The plate sections 33 have the teeth 40 brazed thereto. By brazing the teeth 40 to the plate sections 33, as opposed to brazing the teeth 40 directed to the plate 30, the smaller arcuate sections 33 would not, individually, be prone to distortion to the extent that a large plate 30 would distort under the heat of brazing, and furthermore, the thinner center plate sections 33 would become flattened-out upon tightly bolting the same to the heavier plate portion 30. Thus, the dimension D may be held, without a wobbling that may otherwise be attendant to the use of a warped plate for an impeller.
In the embodiment of FIG. 1, there is illustrated a vortex-altering band 54 which is bolted to the bottom wall 12 by suitable bolts or screws 55, as illustrated in FIGS. 1 and 2.
The band 54 is generally arcuate in configuration as viewed in plan (FIG. 2), and has a plurality of flanges S6 to facilitate its securement to the tank bottom wall 12. The use of the band 54 as illustrated in FIG. 2, in conjunction with a sloped bottom wall 12, as discussed above, at a given speed of rotation for the impeller plate 20, such as a peripheral speed of the outer radial end of the central portion 29 of the impeller 20 of 3,200 feet per minute, approaches the effect of a tank construction having a bottom wall at right angles to the cylindrical side wall and will cause the vortex formed in the liquid slurry within the tank 10 to be changed from the configuration illustrated in dotted lines in FIG. 1, to the configuration substantially as illustrated in full lines therein, such that a vortex configuration 60 is formed, having a central cavity 61 that extends completely downwardly to the upper surface of the impeller plate 20, and which, during rotation of the impeller plate at the desired pre-selected speed for any given pulping tank, will be of a sufficient diameter X at the junction of such vortex with the impeller plate 20, that the central-most portion of the impeller plate 20, which is free of cutting teeth thereon, will not be traversed with debris or liquid, such that all debris will follow a path outside the zone indicated by X in FIG. 1, across cutting teeth 40 disposed outside the zone X, whereby such debris particles may be shredded, severed, and the like by the teeth 40 on the impeller plate 20, by the skiblocks 41 and retarder plates 42, and teeth 40 carried thereon, and by teeth 40 that may optionally be provided on the various surfaces of the band 54. It will thus be seen that the path of motion of debris in its carrying liquid (water) under rotational motion provided by the impeller 20, will not traverse the central portion of the impeller plate 20 defined by the zone X.
With particular reference to FIG. 6, there is illustrated a pulping tank generally designated by the numeral 70, and comprising an upstanding generally cylindrical sidewall 71, having an annular bottom wall 72, protruding radially inwardly thereof, with the bottom wall 72 being substantially normal, or at right angles to the sidewall 71.
A sizing ring 73 of identical construction to the sizing ring 13 of FIG. 1 is provided, with the exception that the upper flange 74 thereof is also at right angles to the annular perforated portion 75, for facilitating the securement of the sizing ring 73 to the bottom wall 72, by any suitable means, such as by the bolts 76.
The remainder of the construction of the tank 70 is similar to comparable portions of the tank 10 of FIG. 1, as is the construction of the various other impeller features such as those that will provide a passage D, and
sizing ring construction of the embodiment of FIG. 6 similar to equivalent features of the embodiment of FIG. I, and therefore detailed discussion of these similar components need not be repeated herein.

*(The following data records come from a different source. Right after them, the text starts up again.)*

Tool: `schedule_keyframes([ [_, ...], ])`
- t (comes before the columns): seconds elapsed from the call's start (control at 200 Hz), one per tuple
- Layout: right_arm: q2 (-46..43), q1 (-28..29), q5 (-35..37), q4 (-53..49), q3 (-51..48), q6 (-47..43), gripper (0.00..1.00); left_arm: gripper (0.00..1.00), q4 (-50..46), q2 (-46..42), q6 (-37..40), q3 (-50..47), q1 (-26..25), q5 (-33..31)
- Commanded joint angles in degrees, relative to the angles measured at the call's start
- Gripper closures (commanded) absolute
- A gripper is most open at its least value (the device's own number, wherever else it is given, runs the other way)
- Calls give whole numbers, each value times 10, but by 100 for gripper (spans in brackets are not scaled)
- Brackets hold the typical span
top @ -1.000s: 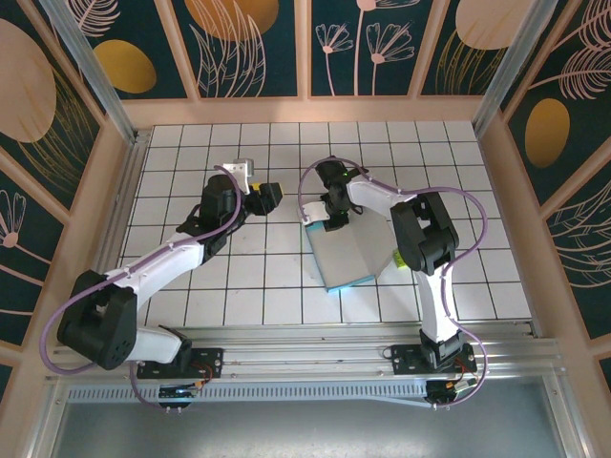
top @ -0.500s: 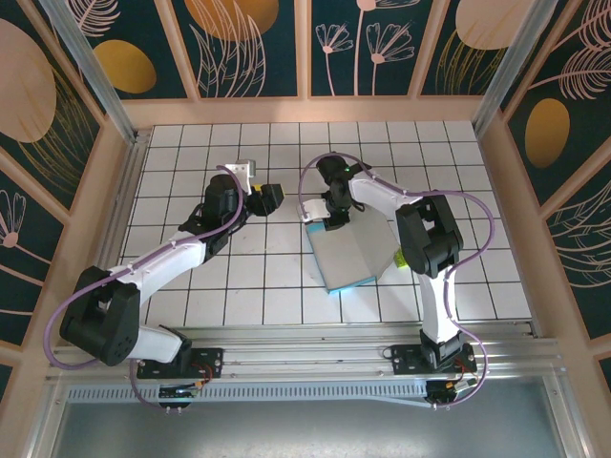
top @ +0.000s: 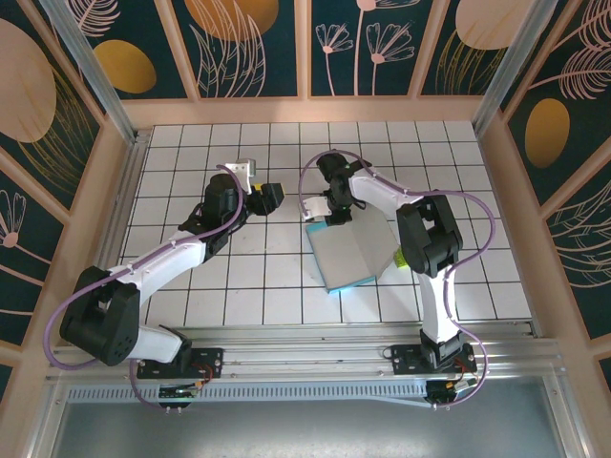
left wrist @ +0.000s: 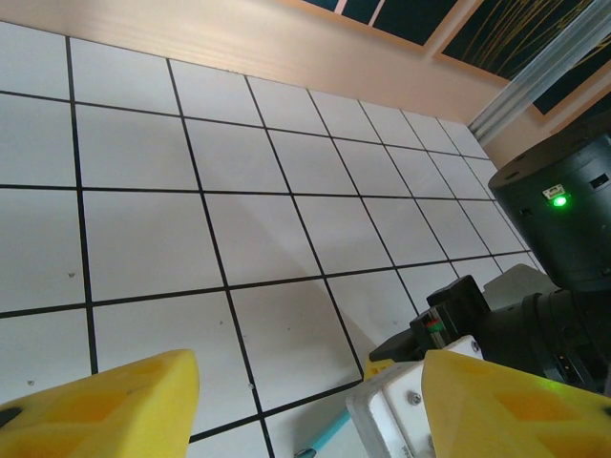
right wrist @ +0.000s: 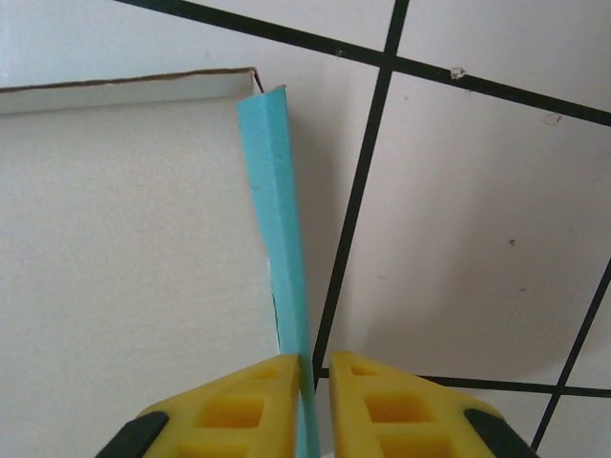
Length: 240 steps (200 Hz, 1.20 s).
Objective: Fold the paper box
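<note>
Box (top: 348,253) position: flat on the table (top: 191,143), centre-right, just in front of the right arm's wrist. Its white face is up, and a light blue edge shows along the near side.

Right gripper (top: 331,208): works at the far-left corner of the box. In the wrist view the right gripper (right wrist: 313,367) has its yellow fingers (right wrist: 248,391) drawn narrow, pinching the blue flap (right wrist: 277,191) between them. The flap stands on edge beside the white panel (right wrist: 124,248).

Change over the last second: the right wrist has shifted slightly toward the far side of the table, taking the pinched flap with it. The body of the box has not moved. Judged effect: the flap is being raised about its crease rather than the box dragged — a side wall is starting to form, with most folds not yet done.

Left gripper (top: 270,196): hovers over bare tiles to the left of the box, well apart from it, almost unmoved. In its wrist view the left gripper (left wrist: 310,405) has its fingers (left wrist: 105,401) spread wide and holds nothing.

Note: no gripper pins the box down — a stronger pull on the flap could slide the whole sheet.
</note>
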Motion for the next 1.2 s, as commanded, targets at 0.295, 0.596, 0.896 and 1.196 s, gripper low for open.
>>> schedule_keyframes([
  [0.295,34,-3,-19,-5,-11,14,88,37,3,4,-1,18,-2,-4],
  [0.596,47,3,16,28,-26,-10,92,37,1,3,0,20,-2,-5],
  [0.896,66,38,125,88,21,-123,93,38,16,-56,-33,-30,-2,-117],
  [1.196,77,73,96,183,57,-192,70,36,6,-157,0,-86,0,-200],
])
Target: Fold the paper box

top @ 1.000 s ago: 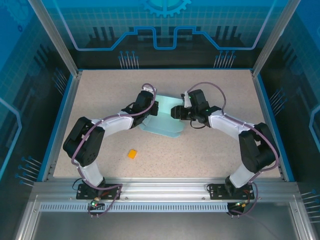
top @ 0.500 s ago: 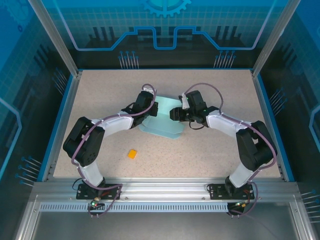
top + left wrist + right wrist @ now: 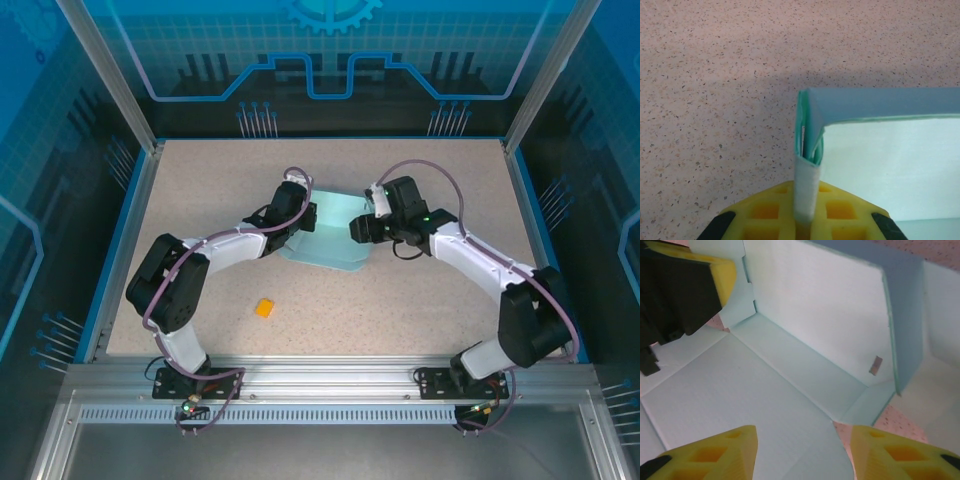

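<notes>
While left end effector (image 3: 805,215) stays clamped on the box (image 3: 335,255) wall, right end effector (image 3: 802,452), jaws apart, shifts back slightly; folding remains unfinished.

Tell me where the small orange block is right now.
In the top view, the orange block lies on the table, left of centre, between the paper box and the left arm's base.
</notes>
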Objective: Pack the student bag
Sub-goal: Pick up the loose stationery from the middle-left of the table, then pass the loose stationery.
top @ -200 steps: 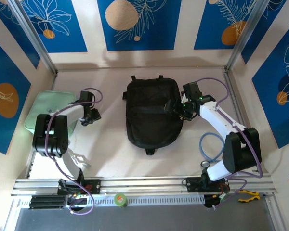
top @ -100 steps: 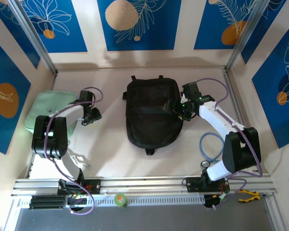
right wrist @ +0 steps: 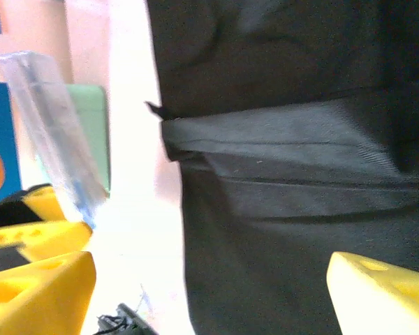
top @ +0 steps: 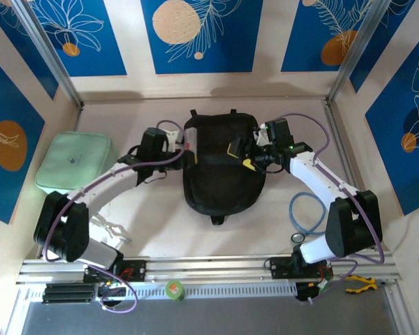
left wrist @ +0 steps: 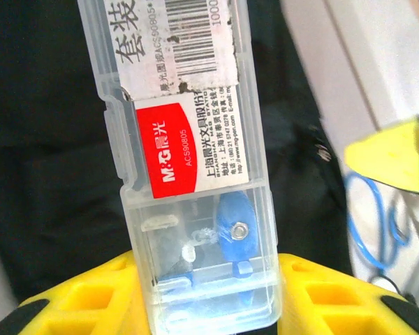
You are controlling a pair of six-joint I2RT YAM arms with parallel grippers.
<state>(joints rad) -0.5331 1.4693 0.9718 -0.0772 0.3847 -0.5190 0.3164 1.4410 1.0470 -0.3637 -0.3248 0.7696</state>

It will be noted that, by making the bottom wall 72 to be substantially at right angles to the sidewall 71, a vortex 77 is achieved that is substantially similar to the vortex 60 of the tank of FIG. 1, in that the vortex 77 has a central void or opening 78 that, under an impeller speed that has been pre-selected such as a peripheral speed of 4,000 feet per minute for the upper portion of the impeller 79. The untoothed central portion of the impeller plate 79 is not covered by the pulped slurry, but only the outer toothed portions of the impeller plate 79 are covered by the pulped slurry, as illustrated in FIG. 6, such that balled-up rags and the like will not accumulate at the zone 78, above the central portion of the impeller plate 79.
A plurality of panels 80 of generally arcuate configuration are also preferably provided. These panels 80 each have an L-shaped cross-sectional configuration with legs 81 to facilitate their securement to the tank bottom wall 72. The upstanding cylindrical portions 83 of the panels 80 are sloped upwardly from the tank bottom wall 72 (or from the upper flange 74 of the sizing ring 73), as illustrated in FIG. 3, with the sloped surface 82 thereof terminating in an abrupt end 83. The panels 80 are disposed at several locations, equidistantly radially from the center of rotation of the impeller 79, with all such panels 80 cooperating to define, in' the aggregate, an incomplete or segmented band about the inner end of the bottom wall 72 of the tank 70. The surfaces 82 of the panels 80 are sloped in order to permit debris to slide thereover rather than becoming caught thereon as debris is impelled in the circular motion about the interior of the tank 10. The arcuate panels 80 also have teeth 40 thereon which provide additional abrading means higher in the tank 70, and would also therefore facilitate pulping, as to the teeth 40 on the band 54 of FIG. 1. Furthermore, the upstanding panels 80 also add to the formation of the desired vortex 77, when such panels 80 are used.
With reference to FIGS. 4 and S, an alternative im peller plate is illustrated, as comprising 'a raised inner portion 91, generally similar to that 29 of FIG. 1, and having an outer ring-like portion 92, having a surface 93 at a lower level than the surface 94 of the portion 91, also generally similar to the embodiment of FIG. 1. A plurality of teeth 95 are also provided on the upper surface 93 of the portion 92.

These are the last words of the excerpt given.